I disturbi d’ansia sono spesso visti solo come un problema della mente, trascurando la connessione con il corpo. Ho voluto sottolineare l’importanza di considerare entrambi gli aspetti, imparando a riconoscere i segnali di disagio fin dalla tenera età. L’attacco di panico nel bambino richiede attenzione immediata: grazie alla figura dell’educatore è possibile intervenire precocemente, fornendo supporto alla genitorialità e mettendo al centro la salute biopsicosociale del bambino.


Perché hai scelto questo tema?

Ho sempre sofferto di disturbi d’ansia e, come futura educatrice, voglio essere preparata per affrontare situazioni in cui i bambini ne soffrono. L’attacco di panico nel bambino è un tema che mi tocca da vicino e che ritengo fondamentale per chi lavora in ambito educativo.

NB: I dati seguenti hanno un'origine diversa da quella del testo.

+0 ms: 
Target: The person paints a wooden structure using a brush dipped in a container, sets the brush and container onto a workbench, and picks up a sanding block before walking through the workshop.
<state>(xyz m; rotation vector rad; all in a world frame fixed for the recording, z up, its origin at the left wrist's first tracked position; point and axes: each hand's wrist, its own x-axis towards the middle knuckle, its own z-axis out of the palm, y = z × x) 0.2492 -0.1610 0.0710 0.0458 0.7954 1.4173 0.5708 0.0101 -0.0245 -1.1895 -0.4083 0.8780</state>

La citazione preferita dalla tua tesi

“L’importanza di un intervento precoce di un DAP può prevenire l’insorgenza di tale disagio nell’età adolescenziale e adulta, ed inoltre ogni strategia di coping fornita dai diversi approcci terapeutici PUÒ provvedere ad aiutare il soggetto a far fronte ad eventuali attacchi di panico futuri mettendo in atto abilità acquisite evitando quindi la cronicizzazione.”


Quale suggerimento daresti a chi deve scrivere la tesi?

Scegli bene sia l’argomento che il relatore. Inizia con largo anticipo la ricerca del materiale e la stesura, così avrai il tempo di approfondire senza fretta.


Sceglieresti nuovamente il corso di laurea?

Sì.


Quali sono gli sbocchi lavorativi del tuo corso?

Il corso apre a numerosi ambiti professionali:

Educatore

  • Nidi e comunità infantili: nidi, micro-nidi, centri per la prima infanzia, ludoteche, comunità educative per minori.

  • Servizi sociali: servizi per la persona, assistenza sociale, servizi per l’impiego, animazione socio-educativa.

  • Servizi per l’infanzia e l’adolescenza: sostegno alla genitorialità, servizi educativi per bambini e ragazzi.

  • Strutture riabilitative: servizi per disabili, tossicodipendenti, anziani, pazienti psichiatrici.

  • Strutture penitenziarie: servizi educativi in contesto penitenziario.

Operatore Pedagogico

  • Scuola: insegnamento nella formazione professionale, tutor scolastico.

  • Orientamento: centri di orientamento e servizi per l’impiego.

  • Formazione: formatore, istruttore, tutor in contesti formativi.

  • Ricerca: studi e progetti in ambito pedagogico.

Altri ruoli

  • Pedagogista: consulenza pedagogica e psicopedagogica, pedagogia scolastica.

  • Tutor: supporto scolastico, aziendale e formativo.

  • Animatore: attività ludico-ricreative.

  • Coordinatore: gestione di servizi ed équipe educative.

  • Esperto in formazione: progettazione e conduzione di percorsi formativi.


Quale copertina hai scelto per la tua tesi?

Ho scelto una copertina in Similpelle Cuoio Marshmallow con stampa A Colori.


Se potessi tornare al primo giorno di Università…

Non mi precluderei esperienze solo per stare al passo con lezioni ed esami. Le esperienze personali arricchiscono il percorso tanto quanto lo studio, e a volte danno competenze che sui libri non si trovano.